HuPER: A Human-Inspired Framework for Phonetic Perception

We propose HuPER, a human-inspired framework that models phonetic perception as adaptive inference over acoustic-phonetics evidence and linguistic knowledge. With only 100 hours of training data, HuPER achieves state-of-the-art phonetic error rates on five English benchmarks and strong zero-shot transfer to 95 unseen languages. HuPER is also the first framework to enable adaptive, multi-path phonetic perception under diverse acoustic conditions. All training data, models, and code are open-sourced. Code and demo avaliable at https://github.com/HuPER29/HuPER.

LCS-CTC: Leveraging Soft Alignments to Enhance Phonetic Transcription Robustness

Phonetic speech transcription is crucial for fine-grained linguistic analysis and downstream speech applications. While Connectionist Temporal Classification (CTC) is a widely used approach for such tasks due to its efficiency, it often falls short in recognition performance, especially under unclear and nonfluent speech. In this work, we propose LCS-CTC, a two-stage framework for phoneme-level speech recognition that combines a similarity-aware local alignment algorithm with a constrained CTC training objective. By predicting fine-grained frame-phoneme cost matrices and applying a modified Longest Common Subsequence (LCS) algorithm, our method identifies high-confidence alignment zones which are used to constrain the CTC decoding path space, thereby reducing overfitting and improving generalization ability, which enables both robust recognition and text-free forced alignment. Experiments on both LibriSpeech and PPA demonstrate that LCS-CTC consistently outperforms vanilla CTC baselines, suggesting its potential to unify phoneme modeling across fluent and non-fluent speech.
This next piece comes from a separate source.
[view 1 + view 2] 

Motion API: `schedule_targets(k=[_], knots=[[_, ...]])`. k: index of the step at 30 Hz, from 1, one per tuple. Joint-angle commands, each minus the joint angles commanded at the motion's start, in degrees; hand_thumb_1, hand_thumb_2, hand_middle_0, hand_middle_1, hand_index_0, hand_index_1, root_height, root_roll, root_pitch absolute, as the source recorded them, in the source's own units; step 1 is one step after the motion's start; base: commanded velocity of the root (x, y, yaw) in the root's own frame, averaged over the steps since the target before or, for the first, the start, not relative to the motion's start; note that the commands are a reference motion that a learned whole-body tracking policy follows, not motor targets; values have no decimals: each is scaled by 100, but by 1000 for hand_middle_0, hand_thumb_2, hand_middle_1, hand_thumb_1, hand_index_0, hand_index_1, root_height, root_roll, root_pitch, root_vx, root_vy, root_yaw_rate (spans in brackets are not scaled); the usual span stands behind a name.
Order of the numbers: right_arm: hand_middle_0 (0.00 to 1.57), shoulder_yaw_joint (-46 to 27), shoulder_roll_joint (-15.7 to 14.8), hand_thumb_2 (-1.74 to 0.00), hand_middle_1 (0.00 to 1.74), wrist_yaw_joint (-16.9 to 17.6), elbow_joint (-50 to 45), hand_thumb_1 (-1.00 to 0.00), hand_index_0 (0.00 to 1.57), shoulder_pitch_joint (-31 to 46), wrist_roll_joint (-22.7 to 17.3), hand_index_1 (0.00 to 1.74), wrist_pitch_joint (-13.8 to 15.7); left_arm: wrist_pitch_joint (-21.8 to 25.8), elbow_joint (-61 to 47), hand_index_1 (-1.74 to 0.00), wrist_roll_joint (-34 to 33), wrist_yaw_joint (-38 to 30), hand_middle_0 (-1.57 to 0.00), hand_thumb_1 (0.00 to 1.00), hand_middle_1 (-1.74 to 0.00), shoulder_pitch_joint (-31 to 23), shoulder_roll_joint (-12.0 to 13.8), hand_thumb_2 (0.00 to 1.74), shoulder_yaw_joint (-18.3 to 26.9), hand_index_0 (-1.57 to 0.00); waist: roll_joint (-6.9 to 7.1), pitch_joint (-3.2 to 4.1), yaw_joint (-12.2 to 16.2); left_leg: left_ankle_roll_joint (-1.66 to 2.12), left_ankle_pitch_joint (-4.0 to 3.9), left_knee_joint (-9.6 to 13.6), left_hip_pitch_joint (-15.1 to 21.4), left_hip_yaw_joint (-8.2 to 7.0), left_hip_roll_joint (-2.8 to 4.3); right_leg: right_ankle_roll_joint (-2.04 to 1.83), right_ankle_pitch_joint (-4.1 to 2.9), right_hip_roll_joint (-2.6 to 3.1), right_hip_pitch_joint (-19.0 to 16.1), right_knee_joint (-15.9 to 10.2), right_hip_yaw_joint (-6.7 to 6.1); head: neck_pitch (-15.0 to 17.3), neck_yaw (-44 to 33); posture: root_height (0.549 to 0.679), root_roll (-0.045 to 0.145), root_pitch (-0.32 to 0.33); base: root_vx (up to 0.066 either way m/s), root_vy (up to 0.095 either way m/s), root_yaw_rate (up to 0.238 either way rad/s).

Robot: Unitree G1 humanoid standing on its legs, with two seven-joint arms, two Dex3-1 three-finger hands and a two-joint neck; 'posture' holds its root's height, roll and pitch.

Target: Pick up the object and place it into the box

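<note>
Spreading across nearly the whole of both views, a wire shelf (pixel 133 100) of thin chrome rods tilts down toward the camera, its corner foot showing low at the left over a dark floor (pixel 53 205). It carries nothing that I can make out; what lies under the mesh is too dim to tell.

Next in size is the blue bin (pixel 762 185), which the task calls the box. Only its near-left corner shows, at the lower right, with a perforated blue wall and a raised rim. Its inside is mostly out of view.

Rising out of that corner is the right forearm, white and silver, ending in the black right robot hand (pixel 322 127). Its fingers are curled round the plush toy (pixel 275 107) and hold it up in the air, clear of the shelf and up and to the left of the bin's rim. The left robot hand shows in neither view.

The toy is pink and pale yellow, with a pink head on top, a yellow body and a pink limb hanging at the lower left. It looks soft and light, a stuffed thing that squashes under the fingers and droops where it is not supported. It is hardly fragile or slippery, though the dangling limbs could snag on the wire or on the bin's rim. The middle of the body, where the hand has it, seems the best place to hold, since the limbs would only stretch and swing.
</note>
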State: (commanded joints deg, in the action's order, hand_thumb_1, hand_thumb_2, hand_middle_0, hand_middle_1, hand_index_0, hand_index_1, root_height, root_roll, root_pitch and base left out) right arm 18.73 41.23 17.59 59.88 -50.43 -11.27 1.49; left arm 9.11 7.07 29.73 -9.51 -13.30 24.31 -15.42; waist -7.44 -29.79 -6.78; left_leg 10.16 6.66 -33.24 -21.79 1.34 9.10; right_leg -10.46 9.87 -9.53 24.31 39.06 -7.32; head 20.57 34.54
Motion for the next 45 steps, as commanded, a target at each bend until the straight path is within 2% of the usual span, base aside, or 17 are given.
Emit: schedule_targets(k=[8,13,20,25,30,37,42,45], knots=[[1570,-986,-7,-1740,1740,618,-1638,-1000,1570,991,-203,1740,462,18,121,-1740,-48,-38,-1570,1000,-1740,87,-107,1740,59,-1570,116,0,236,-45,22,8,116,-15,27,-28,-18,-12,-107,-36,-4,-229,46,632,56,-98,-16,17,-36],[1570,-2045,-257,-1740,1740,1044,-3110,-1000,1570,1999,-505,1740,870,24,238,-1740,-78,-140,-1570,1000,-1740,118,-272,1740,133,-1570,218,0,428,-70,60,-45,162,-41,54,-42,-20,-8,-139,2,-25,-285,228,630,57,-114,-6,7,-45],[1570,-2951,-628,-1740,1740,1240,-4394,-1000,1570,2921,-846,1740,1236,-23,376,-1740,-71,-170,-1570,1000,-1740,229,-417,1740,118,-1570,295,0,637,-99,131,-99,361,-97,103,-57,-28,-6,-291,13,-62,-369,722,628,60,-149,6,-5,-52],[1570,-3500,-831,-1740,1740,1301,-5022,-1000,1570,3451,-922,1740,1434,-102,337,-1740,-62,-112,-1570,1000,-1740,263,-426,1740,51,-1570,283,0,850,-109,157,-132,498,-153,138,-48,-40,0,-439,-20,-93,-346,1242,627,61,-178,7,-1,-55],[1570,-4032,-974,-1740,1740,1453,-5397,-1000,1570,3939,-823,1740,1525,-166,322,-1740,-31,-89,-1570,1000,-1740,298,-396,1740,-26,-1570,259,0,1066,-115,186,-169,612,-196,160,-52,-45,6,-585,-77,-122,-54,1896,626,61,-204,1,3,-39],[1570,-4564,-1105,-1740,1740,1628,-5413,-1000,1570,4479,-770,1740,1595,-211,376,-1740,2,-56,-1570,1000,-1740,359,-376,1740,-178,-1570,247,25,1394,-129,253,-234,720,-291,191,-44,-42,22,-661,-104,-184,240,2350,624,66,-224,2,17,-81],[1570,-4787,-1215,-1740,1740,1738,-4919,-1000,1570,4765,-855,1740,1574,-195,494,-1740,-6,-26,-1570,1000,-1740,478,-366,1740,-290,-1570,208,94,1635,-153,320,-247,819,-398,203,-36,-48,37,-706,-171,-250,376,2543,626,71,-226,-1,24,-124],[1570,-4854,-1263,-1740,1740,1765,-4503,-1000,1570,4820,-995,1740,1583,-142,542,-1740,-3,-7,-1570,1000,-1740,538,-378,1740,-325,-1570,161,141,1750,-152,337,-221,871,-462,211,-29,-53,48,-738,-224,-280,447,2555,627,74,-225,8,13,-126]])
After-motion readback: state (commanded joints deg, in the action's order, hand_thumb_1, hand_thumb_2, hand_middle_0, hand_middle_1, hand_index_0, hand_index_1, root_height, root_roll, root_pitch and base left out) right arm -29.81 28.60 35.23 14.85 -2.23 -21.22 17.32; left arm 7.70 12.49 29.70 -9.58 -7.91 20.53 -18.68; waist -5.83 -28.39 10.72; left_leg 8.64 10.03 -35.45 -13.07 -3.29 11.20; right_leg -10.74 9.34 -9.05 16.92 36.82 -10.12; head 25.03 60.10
Dysfluent WFST: A Framework for Zero-Shot Speech Dysfluency Transcription and Detection

Automatic detection of speech dysfluency aids speech-language pathologists in efficient transcription of disordered speech, enhancing diagnostics and treatment planning. Traditional methods, often limited to classification, provide insufficient clinical insight, and text-independent models misclassify dysfluency, especially in context-dependent cases. This work introduces Dysfluent-WFST, a zero-shot decoder that simultaneously transcribes phonemes and detects dysfluency. Unlike previous models, Dysfluent-WFST operates with upstream encoders like WavLM and requires no additional training. It achieves state-of-the-art performance in both phonetic error rate and dysfluency detection on simulated and real speech data. Our approach is lightweight, interpretable, and effective, demonstrating that explicit modeling of pronunciation behavior in decoding, rather than complex architectures, is key to improving dysfluency processing systems.